L'Iran est parvenu à produire un antivirus capable d'identifier et détruire "Flame", un nouveau virus informatique utilisé comme "cyber-arme", a affirmé le Centre de coordination iranien pour la lutte contre les attaques informatiques.

Le centre Maher, dépendant du ministère iranien des Télécommunications, a "réussi à identifier le virus Flame puis à préparer un anti-virus capable de l'identifier et de l'éliminer", selon un communiqué posté sur le site de cette organisation.

Cet anti-virus "est à la disposition des organes et des administrations qui en font la demande", ajoute le communiqué qui n'indique pas quand ni comment le virus à été découvert, ni quels dégâts il aurait déjà pu faire en Iran.
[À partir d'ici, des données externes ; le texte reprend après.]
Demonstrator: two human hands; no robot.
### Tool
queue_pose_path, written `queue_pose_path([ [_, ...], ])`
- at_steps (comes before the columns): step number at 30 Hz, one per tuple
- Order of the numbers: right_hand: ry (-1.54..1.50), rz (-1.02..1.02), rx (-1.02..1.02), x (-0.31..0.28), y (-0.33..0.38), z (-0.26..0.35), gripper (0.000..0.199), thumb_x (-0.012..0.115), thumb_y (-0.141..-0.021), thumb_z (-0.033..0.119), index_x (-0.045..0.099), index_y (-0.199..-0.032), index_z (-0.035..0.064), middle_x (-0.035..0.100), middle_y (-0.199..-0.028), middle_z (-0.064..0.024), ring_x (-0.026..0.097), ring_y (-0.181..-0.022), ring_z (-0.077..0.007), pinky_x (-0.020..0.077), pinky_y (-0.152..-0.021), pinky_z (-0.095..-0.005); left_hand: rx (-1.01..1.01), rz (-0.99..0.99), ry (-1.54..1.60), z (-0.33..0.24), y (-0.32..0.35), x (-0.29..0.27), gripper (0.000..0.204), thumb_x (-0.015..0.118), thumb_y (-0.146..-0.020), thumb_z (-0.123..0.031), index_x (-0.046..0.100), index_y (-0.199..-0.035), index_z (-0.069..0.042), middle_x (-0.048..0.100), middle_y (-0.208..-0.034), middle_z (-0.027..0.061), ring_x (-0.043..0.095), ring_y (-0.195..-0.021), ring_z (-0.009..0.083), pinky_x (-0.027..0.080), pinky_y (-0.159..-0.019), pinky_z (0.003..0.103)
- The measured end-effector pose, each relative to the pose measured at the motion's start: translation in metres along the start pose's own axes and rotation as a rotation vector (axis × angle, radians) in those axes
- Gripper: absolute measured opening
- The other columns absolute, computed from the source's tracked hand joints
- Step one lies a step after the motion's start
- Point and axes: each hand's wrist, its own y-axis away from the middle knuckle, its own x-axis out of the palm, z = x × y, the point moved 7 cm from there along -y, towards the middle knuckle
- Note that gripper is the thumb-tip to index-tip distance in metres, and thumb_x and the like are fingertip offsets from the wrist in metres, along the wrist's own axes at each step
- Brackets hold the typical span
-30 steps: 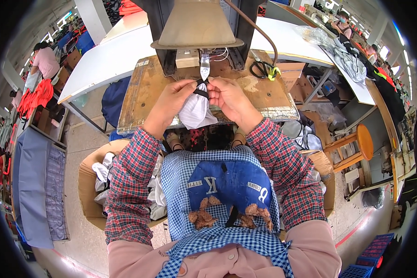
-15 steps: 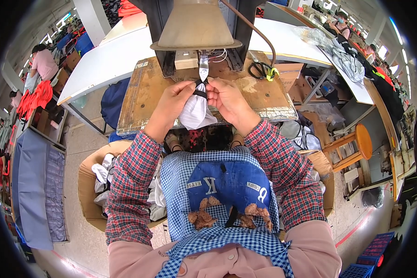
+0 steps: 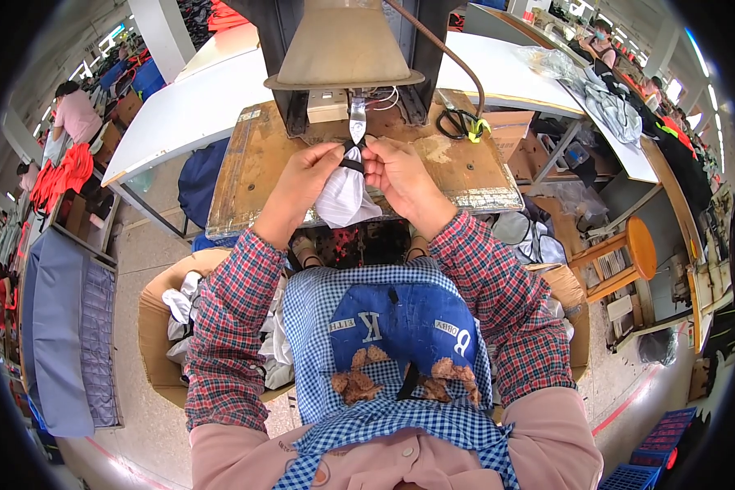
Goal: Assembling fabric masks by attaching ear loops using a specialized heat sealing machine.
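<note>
A small white striped fabric piece with black trim [image 3: 345,202] hangs in front of a machine's metal arm tip [image 3: 357,122]. Its black trim meets the tip, though exactly how it sits there is too small to tell. My left hand [image 3: 309,173] pinches the trim from the left, thumb and fingers together. From the other side my right hand [image 3: 402,173] pinches the same trim, its fingers curled. The white cloth droops between both hands over the front edge of the worn wooden worktop [image 3: 245,175].
Black-handled scissors [image 3: 459,124] with a yellow-green tie lie right of the beige machine housing [image 3: 343,49]. Below, a cardboard box [image 3: 157,327] holds white and black pieces. White tables [image 3: 180,122] flank the machine. A wooden stool [image 3: 639,249] lies to the right; other people work farther off.
</note>
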Motion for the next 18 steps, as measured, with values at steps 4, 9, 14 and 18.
queue_pose_path([
  [4, -0.019, -0.004, -0.014, -0.002, 0.001, 0.002, 0.018, 0.058, -0.095, 0.023, 0.059, -0.09, 0.0059, 0.058, -0.08, 0.0007, 0.055, -0.065, -0.0092, 0.0477, -0.056, -0.0252, -0.008, -0.003, -0.008, -0.001, 0.001, -0.001, 0.026, 0.055, -0.099, -0.02, 0.065, -0.108, 0.002, 0.064, -0.088, -0.0027, 0.055, -0.077, 0.0034, 0.046, -0.069, 0.02],
  [9, 0.001, 0.057, 0.002, -0.005, 0.021, 0.005, 0.021, 0.056, -0.097, 0.024, 0.06, -0.085, 0.0069, 0.061, -0.081, -0.0006, 0.056, -0.068, -0.0107, 0.0474, -0.06, -0.0259, -0.014, 0.042, -0.035, 0.007, 0.006, -0.012, 0.027, 0.056, -0.099, -0.021, 0.064, -0.111, 0.002, 0.063, -0.092, -0.0034, 0.054, -0.081, 0.0035, 0.045, -0.072, 0.02],
  [14, 0.545, 0.166, 0.019, -0.004, 0.067, 0.017, 0.034, 0.057, -0.097, 0.037, 0.062, -0.1, 0.003, 0.064, -0.089, -0.0011, 0.061, -0.08, -0.0099, 0.0501, -0.067, -0.025, -0.052, 0.1, -0.054, -0.003, 0.027, -0.017, 0.03, 0.057, -0.099, -0.023, 0.063, -0.114, 0.001, 0.062, -0.096, -0.0045, 0.053, -0.086, 0.0031, 0.044, -0.076, 0.02],
  [18, 0.678, 0.131, -0.264, 0.01, 0.07, 0.024, 0.025, 0.067, -0.092, 0.021, 0.065, -0.104, -0.001, 0.067, -0.085, -0.0025, 0.062, -0.077, -0.0078, 0.0512, -0.069, -0.0234, -0.037, 0.189, -0.166, -0.007, 0.03, -0.011, 0.03, 0.056, -0.099, -0.025, 0.063, -0.113, 0.001, 0.062, -0.095, -0.004, 0.053, -0.087, 0.0037, 0.045, -0.077, 0.02],
])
L'agence Fars a affirmé de son côté mardi, citant le centre Maher, que Flame était "responsable du vol d'informations à grande échelle au cours des dernières semaines", sans préciser quels types de données avaient été piratées ni où.

Le porte-parole des Affaires étrangères Ramin Mehmanparast a rejeté mardi la responsabilité de cette attaque sur "certains pays ou régimes illégitimes capables de produire des virus portant atteinte à tous les pays", une allusion à Israël et aux Etats-Unis accusés par Téhéran d'être derrière de précédentes attaques informatiques.
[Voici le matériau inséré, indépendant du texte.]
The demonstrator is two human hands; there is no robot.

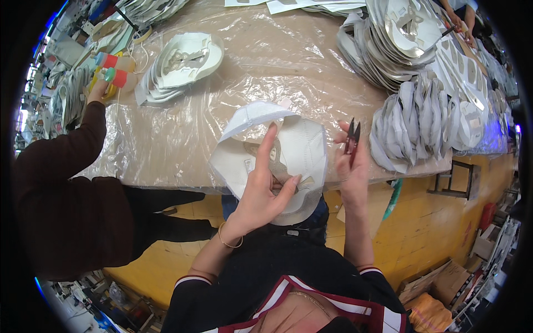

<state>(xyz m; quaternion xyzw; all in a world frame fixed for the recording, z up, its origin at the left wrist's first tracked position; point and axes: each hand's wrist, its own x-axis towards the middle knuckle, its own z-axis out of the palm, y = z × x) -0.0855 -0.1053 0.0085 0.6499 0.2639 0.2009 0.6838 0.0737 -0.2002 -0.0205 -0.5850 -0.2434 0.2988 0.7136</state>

L'éditeur russe de logiciels antivirus Kaspersky Lab a annoncé avoir identifié Flame comme un nouveau virus d'espionnage informatique dépassant "toutes les autres cybermenaces connues à ce jour", ajoutant qu'il avait été utilisé comme une "cyber-arme" contre plusieurs pays non identifiés.
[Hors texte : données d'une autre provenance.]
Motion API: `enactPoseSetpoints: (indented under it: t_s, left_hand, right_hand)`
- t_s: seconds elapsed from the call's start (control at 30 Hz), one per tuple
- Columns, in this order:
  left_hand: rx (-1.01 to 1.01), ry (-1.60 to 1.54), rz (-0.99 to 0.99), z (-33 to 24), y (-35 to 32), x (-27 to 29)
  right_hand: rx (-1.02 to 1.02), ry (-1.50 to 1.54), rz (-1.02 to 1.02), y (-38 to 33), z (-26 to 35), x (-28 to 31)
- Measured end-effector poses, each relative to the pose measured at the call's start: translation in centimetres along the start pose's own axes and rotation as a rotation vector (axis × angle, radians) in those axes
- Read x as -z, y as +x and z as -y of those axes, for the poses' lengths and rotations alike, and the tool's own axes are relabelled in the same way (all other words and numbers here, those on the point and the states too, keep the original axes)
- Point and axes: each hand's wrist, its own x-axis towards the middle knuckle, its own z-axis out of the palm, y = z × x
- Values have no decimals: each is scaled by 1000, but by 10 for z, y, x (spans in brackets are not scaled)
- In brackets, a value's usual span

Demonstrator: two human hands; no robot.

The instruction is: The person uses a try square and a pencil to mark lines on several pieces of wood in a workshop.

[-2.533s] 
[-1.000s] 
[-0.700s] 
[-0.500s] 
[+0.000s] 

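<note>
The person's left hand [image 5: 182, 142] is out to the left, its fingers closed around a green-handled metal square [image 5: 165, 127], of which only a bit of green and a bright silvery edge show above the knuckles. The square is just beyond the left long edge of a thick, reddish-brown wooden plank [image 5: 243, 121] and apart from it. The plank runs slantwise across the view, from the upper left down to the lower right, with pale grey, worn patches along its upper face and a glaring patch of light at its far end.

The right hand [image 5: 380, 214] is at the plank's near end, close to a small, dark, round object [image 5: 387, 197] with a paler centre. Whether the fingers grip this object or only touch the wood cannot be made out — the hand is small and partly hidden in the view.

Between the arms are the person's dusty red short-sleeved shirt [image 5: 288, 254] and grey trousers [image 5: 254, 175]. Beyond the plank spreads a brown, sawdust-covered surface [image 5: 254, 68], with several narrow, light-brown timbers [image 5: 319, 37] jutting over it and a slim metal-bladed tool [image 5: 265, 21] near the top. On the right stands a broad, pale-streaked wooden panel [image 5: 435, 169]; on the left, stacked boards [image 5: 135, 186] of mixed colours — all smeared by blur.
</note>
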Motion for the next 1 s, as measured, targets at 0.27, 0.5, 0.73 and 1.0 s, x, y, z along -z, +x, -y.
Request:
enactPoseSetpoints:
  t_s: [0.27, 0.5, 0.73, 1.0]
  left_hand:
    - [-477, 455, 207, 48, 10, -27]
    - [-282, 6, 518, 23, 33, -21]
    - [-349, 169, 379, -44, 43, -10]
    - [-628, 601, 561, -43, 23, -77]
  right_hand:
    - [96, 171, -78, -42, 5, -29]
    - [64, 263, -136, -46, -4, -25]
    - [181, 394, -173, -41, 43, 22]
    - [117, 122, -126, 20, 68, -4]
Selon Fars, Flame serait "particulièrement actif" en Iran, au Soudan, en Syrie, en Israël, en Arabie saoudite et en Egypte.

Ce virus serait "vingt fois plus important que Stuxnet", détecté en 2010 et utilisé notamment contre le programme nucléaire iranien, selon la compagnie russe.

Flame "peut voler des informations importantes, pas uniquement contenues dans les ordinateurs, des informations sur des systèmes visés, des documents archivés, des contacts d'utilisateurs et même des enregistrements audio de conversations", a-t-elle ajouté.

L'Iran a été la cible, depuis deux ans, de plusieurs attaques informatiques à grande échelle.

Après "Stuxnet", destiné à détruire des moteurs électriques pilotés par ordinateur comme ceux utilisés par les centrifugeuses enrichissant l'uranium du programme nucléaire iranien, Téhéran a dû se défendre contre "Duqu", destiné à collecter des informations visant à faciliter de nouvelles attaques contre les sytèmes informatiques.

En avril, le ministère du Pétrole, dont les ressources sont essentielles pour l'Iran, a annoncé avoir été victime d'une cyber-attaque contre des ordinateurs pilotant certaines de ses activités, notamment sur son principal terminal pétrolier à Kharg.

Le ministère a affirmé avoir réussi à circonscrire le virus, apparemment conçu pour détruire des fichiers et les disques durs des ordinateurs, sans que la production ou l'exportation de pétrole ait été affectée.

L'Iran a accusé à plusieurs reprises Israël et les Etats-Unis, ses deux ennemis déclarés, d'être derrière ces attaques et notamment celle de Stuxnet.

Le ministre israélien des Affaires stratégiques Moshé Yaalon, sans admettre ouvertement une responsabilité d'Israël, a estimé mardi que le recours à des cyber-armes comme Flame "était justifié pour stopper la menace iranienne".